In a cover story for the New York Daily News, Democracy Now! co-host Juan Gonzalez reports New York City is "paying some 230 'consultants' an average salary of $400,000 a year for a computer project that is seven years behind schedule and vastly over budget. The payments continue despite Mayor Bloomberg’s admission the computerized timekeeping and payroll system — called CityTime — is 'a disaster.'" [includes rush transcript]
This is a rush transcript. Copy may not be in its final form.
AMY GOODMAN: Juan, you have the front page story in the New York Daily News today.

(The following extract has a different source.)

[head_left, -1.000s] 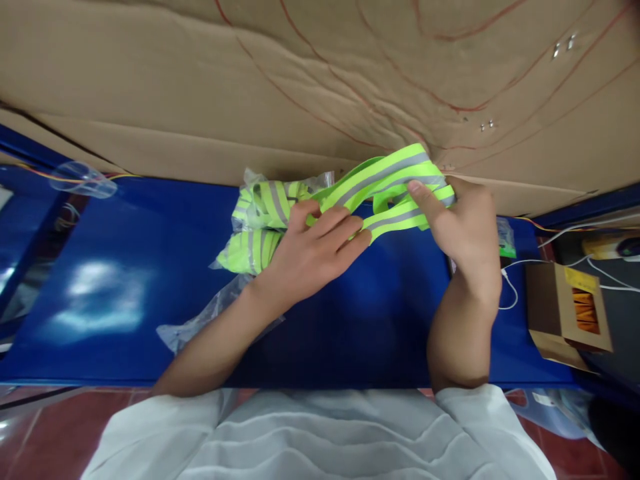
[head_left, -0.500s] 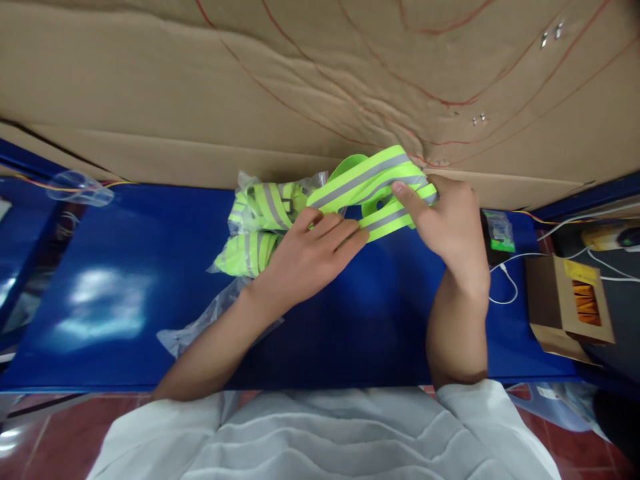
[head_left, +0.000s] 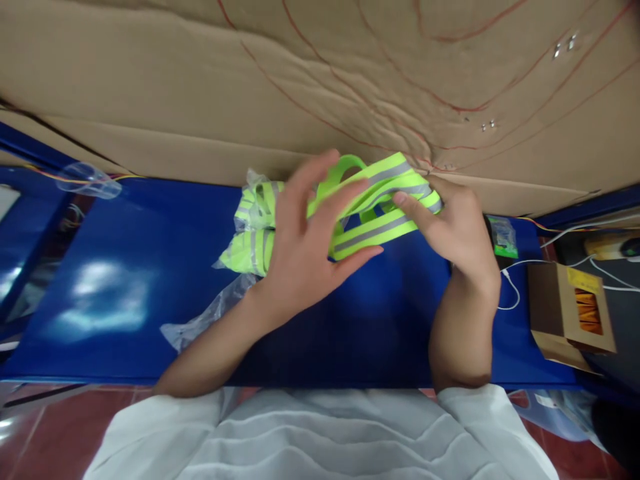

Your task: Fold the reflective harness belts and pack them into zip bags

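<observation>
— Where's the reflective strap (head_left: 380, 227)?
— Up over the blue table (head_left: 125, 287), right hand (head_left: 457, 230) pinching its end, a firm grip.
— And the left hand (head_left: 305, 250)?
— Fingers spread, threaded through the loops, beside the bagged straps (head_left: 253, 230).

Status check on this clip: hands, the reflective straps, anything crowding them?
Left hand spread open across the neon reflective straps. Right hand pinching their right end. Bagged straps lie close behind on the blue table.
</observation>
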`<state>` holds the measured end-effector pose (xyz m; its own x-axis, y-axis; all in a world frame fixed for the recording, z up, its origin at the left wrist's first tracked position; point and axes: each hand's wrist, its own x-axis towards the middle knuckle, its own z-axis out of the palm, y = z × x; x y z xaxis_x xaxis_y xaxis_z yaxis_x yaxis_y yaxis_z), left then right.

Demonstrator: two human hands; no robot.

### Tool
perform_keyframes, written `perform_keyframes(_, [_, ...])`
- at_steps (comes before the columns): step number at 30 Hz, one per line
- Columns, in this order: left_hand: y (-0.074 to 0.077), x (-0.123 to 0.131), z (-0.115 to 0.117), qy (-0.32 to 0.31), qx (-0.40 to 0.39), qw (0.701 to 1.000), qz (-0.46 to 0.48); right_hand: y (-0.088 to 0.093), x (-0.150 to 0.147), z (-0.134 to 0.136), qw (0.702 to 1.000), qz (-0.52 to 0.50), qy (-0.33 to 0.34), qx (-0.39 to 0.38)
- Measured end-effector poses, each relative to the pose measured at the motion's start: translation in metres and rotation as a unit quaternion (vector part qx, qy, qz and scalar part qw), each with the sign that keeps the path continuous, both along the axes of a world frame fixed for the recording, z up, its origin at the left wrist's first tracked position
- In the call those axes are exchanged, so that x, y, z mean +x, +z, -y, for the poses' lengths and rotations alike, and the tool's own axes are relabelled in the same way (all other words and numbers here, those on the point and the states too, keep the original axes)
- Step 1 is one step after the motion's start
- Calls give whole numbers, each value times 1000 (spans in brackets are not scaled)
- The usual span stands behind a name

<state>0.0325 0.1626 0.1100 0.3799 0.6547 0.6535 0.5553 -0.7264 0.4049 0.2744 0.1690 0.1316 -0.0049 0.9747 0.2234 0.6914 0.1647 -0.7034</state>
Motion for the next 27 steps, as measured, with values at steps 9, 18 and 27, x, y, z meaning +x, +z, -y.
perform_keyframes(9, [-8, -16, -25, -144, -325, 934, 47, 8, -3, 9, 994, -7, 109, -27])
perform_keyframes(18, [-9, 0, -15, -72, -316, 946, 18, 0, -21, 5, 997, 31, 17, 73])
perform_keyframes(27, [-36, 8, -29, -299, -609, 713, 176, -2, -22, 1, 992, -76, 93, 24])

JUAN GONZALEZ: Yes. It’s about a — well, you could call New York’s version of Boston’s Big Dig, only it’s in cyberspace, that the city has been — is spending now up to more than $722 million, ten times what it originally started to spend, to create a new computerized payroll system. This is happening all around the country, as cities are increasingly going to computerization of government services. The only problem is that this project is seven years behind schedule, ten times the cost, and the city is paying over 200 computer consultants an average pay right now of $400,000 a year —-
AMY GOODMAN: Each?
JUAN GONZALEZ: Each, including eleven of them that I found in city records through a FOIA who are being paid over $600,000 a year -— $670, $650, $630 — all to design a system that is far from complete and is only covering about a third of the city workers. It’s a payroll system where they were going to have workers, for instance, punch in with biometric hand scanners when they come in in the morning, at lunchtime, to supposedly to avoid city workers punching in for other workers and, in essence, stealing time.
AMY GOODMAN: Your hand goes in.
JUAN GONZALEZ: Yes, you have to put your hand into a biometric reader, which reads your palm print, and it says that you are the person that is punching in for work that day, but also using computers. When you log into your computer, it punches you in for work that day. But it is a vast timekeeping and payroll system that is now verging on a billion dollars in cost and is not complete after ten years. But this is happening all around the country, as more and more governments are going to computerization. The costs that are being spent on these consultants, these private consultants, dwarf any kind of city salaries that ordinary workers are being paid.
AMY GOODMAN: And what is Mayor Bloomberg saying about it?
JUAN GONZALEZ: Well, Mayor Bloomberg admitted three weeks ago, after several other articles that I wrote, that it’s a disaster. Yet he just approved another $139 million to be spent on these salaries. The problem is no one knew how much these people were being paid, because their salaries don’t appear in normal city records. It’s a capital expenditure, so you have to really dig into the contracts to find out what these people are being paid.
AMY GOODMAN: Well, it’s nice to know cities aren’t strapped, that they have plenty of money to spend in their budgets.
JUAN GONZALEZ: Oh, yeah. Well, the city just laid off 500 public school aides who make $18,000 a year, while they’re paying all these people that are making $400,000 and $500,000 a year for a failed system.
AMY GOODMAN: Well, good reporting, Juan.